Por Gabriel Wilhelms, publicado pelo Instituto Liberal
Assistir ao poder público, no caso a prefeitura do Rio de Janeiro, enviar fiscais para censurar livros em uma Bienal remete a um passado que deve para sempre continuar passado. É coisa típica de regimes autoritários. A decisão de Crivella, felizmente sustada por decisões dos ministros Dias Toffoli e Gilmar Mendes, constituiu-se em um acinte à liberdade e uma expressão repugnante de homofobia.
Desnecessário dizer que a mão censora da prefeitura do Rio estava eivada de ilegalidades, uma vez que o argumento de que o livro em questão violava o ECA não foi, a princípio, objeto de decisão judicial. Não, o prefeito decidiu arbitrariamente que o conteúdo era “impróprio” e mandou censurar. E essa é a palavra: censura.
Os afoitos em defender o autoritarismo do prefeito em nome de se “proteger as crianças” por coerência não podem estar entre aqueles que com razão se voltam contra o estado-babá. Chama-se o beijo gay entre os dois personagens de impróprio por uma razão mais profunda, e não tem nada a ver com proteger as crianças. Aliás, proteger do quê? Você pode até impedir seu filho(a) de ler um gibi, mas não pode impedi-lo(a), felizmente, de presenciar um casal gay de mãos dadas ou trocando um beijo em público. Homossexuais existem. Você pode até tentar trancafiar sua prole numa redoma onde essa verdade trivial lhes será ocultada, mas cedo ou tarde isso irá falhar, afinal você não pode exigir que o resto do mundo renuncie a suas liberdades, desejos e preferências só porque você se sente incomodado.
É fácil pensar em beijos heterossexuais presentes em histórias, livros e filmes infantis, da Bela Adormecida sendo despertada pelo beijo do príncipe até o clássico, recentemente revisitado por meio de uma live-action, A Dama e o Vagabundo, em sua cena mais célebre. Alguém vê conotação sexual quando um príncipe beija uma princesa em uma produção da Disney? Há por trás disso operando por mensagens subliminares uma tentativa de “sexualizar” as crianças? Algum pai ou mãe corre para tirar os filhos da sala na cena do beijo adolescente? Bom, se o fazem, ainda assim o problema não é do estado.
Mas claro que nunca foi a intenção de Marcelo Crivella censurar tão inocentes e puros beijos heterossexuais. Colocando a coisa dessa forma, fica patente que a motivação dos envolvidos foi claramente homofóbica, e não há outra razão.
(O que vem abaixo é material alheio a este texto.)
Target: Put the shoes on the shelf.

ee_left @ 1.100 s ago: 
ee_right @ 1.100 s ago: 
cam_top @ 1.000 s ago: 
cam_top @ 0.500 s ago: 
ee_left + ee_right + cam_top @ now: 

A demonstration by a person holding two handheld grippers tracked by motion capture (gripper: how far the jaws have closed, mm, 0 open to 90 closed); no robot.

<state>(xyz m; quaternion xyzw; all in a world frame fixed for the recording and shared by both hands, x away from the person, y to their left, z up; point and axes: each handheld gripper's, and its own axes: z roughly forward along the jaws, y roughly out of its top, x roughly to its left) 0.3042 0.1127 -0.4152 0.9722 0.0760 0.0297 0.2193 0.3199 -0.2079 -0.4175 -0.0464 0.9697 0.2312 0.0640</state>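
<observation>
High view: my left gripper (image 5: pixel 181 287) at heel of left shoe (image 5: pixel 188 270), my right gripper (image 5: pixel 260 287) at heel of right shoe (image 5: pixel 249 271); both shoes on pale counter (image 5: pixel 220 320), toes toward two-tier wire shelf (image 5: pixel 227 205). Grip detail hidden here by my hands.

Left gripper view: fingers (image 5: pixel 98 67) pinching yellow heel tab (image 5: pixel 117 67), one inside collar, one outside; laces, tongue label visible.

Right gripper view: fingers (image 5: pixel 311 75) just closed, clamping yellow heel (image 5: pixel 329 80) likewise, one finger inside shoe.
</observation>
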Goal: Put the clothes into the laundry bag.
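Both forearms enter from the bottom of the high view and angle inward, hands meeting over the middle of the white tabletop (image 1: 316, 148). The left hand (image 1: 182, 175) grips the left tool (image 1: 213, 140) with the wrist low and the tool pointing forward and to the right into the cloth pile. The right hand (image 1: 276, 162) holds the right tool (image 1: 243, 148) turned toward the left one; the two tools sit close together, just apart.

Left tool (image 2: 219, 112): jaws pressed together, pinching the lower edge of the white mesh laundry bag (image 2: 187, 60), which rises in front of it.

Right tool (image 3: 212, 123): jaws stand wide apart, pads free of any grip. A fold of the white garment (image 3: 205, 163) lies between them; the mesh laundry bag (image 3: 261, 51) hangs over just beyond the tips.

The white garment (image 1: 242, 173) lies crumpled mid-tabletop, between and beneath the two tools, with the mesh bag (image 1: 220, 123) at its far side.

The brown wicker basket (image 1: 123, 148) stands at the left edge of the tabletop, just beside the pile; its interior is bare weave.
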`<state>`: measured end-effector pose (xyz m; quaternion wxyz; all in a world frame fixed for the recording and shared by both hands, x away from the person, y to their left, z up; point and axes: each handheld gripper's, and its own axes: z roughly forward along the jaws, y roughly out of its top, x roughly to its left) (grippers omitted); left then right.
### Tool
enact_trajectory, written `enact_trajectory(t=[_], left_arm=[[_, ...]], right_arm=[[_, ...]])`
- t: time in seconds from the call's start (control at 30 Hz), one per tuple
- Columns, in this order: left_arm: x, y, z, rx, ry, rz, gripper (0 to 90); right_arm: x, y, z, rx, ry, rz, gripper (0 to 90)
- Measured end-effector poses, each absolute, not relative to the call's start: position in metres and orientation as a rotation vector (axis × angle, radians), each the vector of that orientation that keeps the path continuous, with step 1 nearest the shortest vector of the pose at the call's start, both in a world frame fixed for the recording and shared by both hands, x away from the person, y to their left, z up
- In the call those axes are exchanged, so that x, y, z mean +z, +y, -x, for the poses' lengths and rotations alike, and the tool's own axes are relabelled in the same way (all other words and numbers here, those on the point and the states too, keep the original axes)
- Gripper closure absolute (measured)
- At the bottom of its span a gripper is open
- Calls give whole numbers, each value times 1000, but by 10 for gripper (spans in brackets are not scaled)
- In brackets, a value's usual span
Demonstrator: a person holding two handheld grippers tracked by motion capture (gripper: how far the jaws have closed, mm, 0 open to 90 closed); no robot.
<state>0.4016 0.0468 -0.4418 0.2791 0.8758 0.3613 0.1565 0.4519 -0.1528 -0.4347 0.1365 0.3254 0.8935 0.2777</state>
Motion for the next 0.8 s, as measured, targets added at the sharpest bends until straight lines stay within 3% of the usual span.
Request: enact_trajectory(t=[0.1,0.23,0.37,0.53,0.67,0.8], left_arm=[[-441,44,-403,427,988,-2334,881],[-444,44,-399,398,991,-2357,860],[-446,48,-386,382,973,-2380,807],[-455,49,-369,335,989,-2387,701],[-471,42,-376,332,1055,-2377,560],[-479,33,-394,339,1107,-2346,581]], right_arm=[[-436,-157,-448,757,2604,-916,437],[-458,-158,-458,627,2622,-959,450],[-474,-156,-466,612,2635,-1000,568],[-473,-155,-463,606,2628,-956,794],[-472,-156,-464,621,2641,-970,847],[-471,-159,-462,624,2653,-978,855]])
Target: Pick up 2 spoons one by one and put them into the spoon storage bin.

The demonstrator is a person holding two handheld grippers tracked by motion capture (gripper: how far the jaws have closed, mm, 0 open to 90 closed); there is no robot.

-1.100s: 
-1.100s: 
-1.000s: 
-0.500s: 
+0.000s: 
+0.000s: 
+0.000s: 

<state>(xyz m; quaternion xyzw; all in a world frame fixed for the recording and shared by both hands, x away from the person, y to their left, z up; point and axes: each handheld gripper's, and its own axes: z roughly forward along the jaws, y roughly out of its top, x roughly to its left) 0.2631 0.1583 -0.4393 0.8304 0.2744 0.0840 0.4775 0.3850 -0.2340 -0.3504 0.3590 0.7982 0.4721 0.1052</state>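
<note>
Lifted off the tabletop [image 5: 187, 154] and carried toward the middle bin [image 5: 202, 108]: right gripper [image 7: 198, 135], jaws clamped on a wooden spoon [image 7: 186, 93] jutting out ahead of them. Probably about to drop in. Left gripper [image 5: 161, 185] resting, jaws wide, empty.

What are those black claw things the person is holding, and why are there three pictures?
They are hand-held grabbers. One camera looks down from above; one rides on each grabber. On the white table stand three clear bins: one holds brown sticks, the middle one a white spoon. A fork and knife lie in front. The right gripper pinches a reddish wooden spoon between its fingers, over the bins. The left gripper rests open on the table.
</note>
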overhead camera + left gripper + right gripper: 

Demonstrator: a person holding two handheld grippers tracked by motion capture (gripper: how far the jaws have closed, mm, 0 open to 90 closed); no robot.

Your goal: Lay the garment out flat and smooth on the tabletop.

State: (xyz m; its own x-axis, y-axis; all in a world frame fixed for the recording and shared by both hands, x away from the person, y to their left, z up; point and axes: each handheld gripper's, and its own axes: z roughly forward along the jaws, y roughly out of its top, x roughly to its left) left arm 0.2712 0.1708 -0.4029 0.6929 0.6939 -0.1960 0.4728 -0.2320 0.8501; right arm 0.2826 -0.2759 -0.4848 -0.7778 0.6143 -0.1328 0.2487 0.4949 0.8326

Se não bastasse ser homofóbica, o ato também foi estúpido por razões de impraticabilidade, que é comum quando estamos diante de fiscalizações burocráticas sem sentido. Nunca fui à Bienal, mas imagino que seja de praxe os livros estarem envoltos em plástico, lacrados, portanto, como é comum em livrarias, até mesmo para proteger as obras de mãos gordurosas e sujas. Esse detalhe já bastaria para tornar a ação de fiscalização no mínimo difícil. O que queria o prefeito? Que os agentes públicos saíssem folheando livro por livro até decidirem por meio de suas tão iluminadas mentes qual gravura ou parágrafo é impróprio para o deleite infantil ou púbere? Ou será que deveriam abreviar o trabalho ligando o alerta tão somente quando se deparassem com sinopses que evocassem a temática “LGBT”? Não que o livro em questão, objeto da polêmica, tivesse necessariamente temática LGBT. Nem tudo que tem homossexuais no meio é uma peça de militância, a propósito.
Com razão nos voltamos contra os exageros do politicamente correto, comumente associado à esquerda, que sempre vê malícia e desvios em obras com as quais crescemos vendo tão somente inocência. Há quem jure que assistir ao pica-pau pode transformar seu pequeno Enzo em um psicopata, por exemplo; mas a direita tem seu politicamente correto também, e a tentativa de censura de Crivella foi uma de suas toscas expressões. Tanto um como outro têm como desiderato a censura de alguma forma. Nesse caso, saiu-se do campo cultural e partiu-se para a censura estatal de uma vez.
*Gabriel Wilhelms é licenciado em Música e graduando em Ciências Econômicas, atua como colunista e articulista político.